### Your task
I would like the lines below, from the one with "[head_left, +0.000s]" through the one with "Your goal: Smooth", copied exactly and without any pictures.

### Recorded data
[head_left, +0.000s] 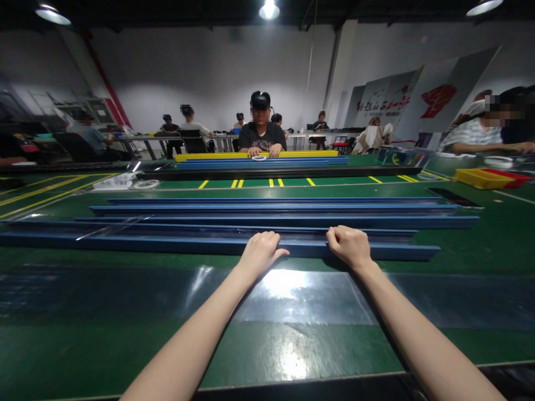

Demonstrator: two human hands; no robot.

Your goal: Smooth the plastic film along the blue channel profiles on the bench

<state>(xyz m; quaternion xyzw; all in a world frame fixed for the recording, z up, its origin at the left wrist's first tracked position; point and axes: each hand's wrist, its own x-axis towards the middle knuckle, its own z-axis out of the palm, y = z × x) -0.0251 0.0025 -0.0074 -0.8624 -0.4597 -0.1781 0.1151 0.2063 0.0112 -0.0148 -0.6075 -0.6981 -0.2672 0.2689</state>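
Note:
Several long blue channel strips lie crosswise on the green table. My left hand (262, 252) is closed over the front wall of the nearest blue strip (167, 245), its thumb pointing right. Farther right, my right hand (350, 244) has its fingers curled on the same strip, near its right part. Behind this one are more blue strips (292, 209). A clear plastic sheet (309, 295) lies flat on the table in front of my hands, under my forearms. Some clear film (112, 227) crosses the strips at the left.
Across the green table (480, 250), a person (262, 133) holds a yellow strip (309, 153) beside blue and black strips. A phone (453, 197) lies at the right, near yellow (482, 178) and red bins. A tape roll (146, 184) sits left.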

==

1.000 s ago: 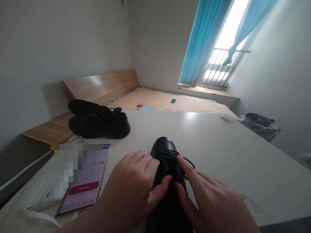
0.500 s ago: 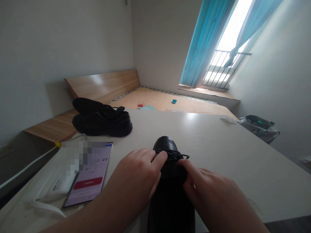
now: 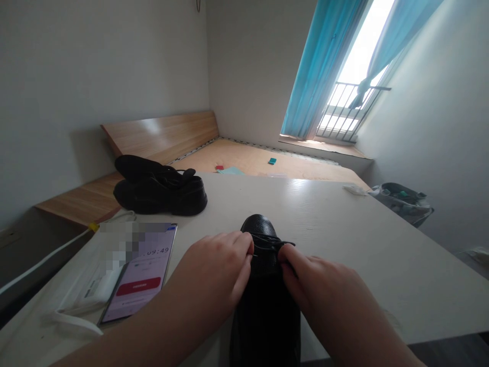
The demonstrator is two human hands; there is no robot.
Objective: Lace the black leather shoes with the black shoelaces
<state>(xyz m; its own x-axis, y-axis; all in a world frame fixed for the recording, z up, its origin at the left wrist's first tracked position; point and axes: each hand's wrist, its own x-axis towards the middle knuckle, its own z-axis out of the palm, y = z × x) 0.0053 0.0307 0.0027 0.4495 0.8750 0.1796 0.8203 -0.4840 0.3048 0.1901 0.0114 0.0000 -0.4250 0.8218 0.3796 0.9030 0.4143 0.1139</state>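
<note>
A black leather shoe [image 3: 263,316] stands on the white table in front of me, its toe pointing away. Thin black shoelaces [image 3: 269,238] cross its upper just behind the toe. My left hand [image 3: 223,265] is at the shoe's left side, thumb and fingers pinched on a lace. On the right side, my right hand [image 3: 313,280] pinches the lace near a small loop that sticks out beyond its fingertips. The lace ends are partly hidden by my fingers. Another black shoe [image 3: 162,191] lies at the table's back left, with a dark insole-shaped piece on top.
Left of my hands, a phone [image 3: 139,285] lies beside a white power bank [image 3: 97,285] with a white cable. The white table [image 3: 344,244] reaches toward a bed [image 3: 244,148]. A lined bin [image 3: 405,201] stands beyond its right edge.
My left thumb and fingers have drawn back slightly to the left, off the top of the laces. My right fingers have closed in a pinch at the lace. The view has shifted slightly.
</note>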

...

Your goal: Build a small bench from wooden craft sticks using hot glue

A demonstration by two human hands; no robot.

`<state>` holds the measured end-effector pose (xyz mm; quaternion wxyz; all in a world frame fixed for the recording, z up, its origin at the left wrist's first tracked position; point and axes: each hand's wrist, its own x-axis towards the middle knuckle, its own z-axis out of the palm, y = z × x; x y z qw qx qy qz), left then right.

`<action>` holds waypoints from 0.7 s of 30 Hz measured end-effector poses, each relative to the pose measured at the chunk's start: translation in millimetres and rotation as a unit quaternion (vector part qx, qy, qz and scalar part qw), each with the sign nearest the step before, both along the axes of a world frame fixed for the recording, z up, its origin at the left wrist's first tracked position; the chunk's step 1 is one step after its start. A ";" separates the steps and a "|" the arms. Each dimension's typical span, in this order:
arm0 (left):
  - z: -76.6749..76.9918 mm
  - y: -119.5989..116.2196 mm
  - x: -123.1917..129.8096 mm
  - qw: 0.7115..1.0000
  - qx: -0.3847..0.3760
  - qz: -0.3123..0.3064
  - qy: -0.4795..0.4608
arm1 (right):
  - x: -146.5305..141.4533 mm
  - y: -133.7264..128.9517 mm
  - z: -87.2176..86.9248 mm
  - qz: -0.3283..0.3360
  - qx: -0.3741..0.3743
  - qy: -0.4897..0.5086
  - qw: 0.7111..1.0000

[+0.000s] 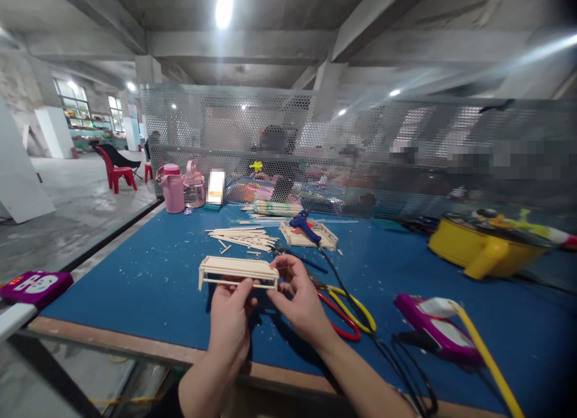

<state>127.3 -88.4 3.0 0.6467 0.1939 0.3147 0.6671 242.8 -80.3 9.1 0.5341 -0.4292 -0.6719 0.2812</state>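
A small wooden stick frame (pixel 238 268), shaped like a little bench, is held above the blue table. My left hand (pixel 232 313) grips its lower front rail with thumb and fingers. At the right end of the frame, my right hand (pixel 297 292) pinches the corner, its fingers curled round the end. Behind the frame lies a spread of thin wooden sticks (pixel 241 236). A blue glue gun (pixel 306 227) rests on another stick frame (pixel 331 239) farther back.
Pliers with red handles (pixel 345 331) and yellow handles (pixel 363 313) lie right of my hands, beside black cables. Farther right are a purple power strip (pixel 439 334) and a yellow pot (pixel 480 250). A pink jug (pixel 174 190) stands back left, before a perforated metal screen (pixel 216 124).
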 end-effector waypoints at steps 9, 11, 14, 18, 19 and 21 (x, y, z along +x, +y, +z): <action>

### Response box
[head_left, +0.000s] 

Demonstrator: two human hands; no robot.

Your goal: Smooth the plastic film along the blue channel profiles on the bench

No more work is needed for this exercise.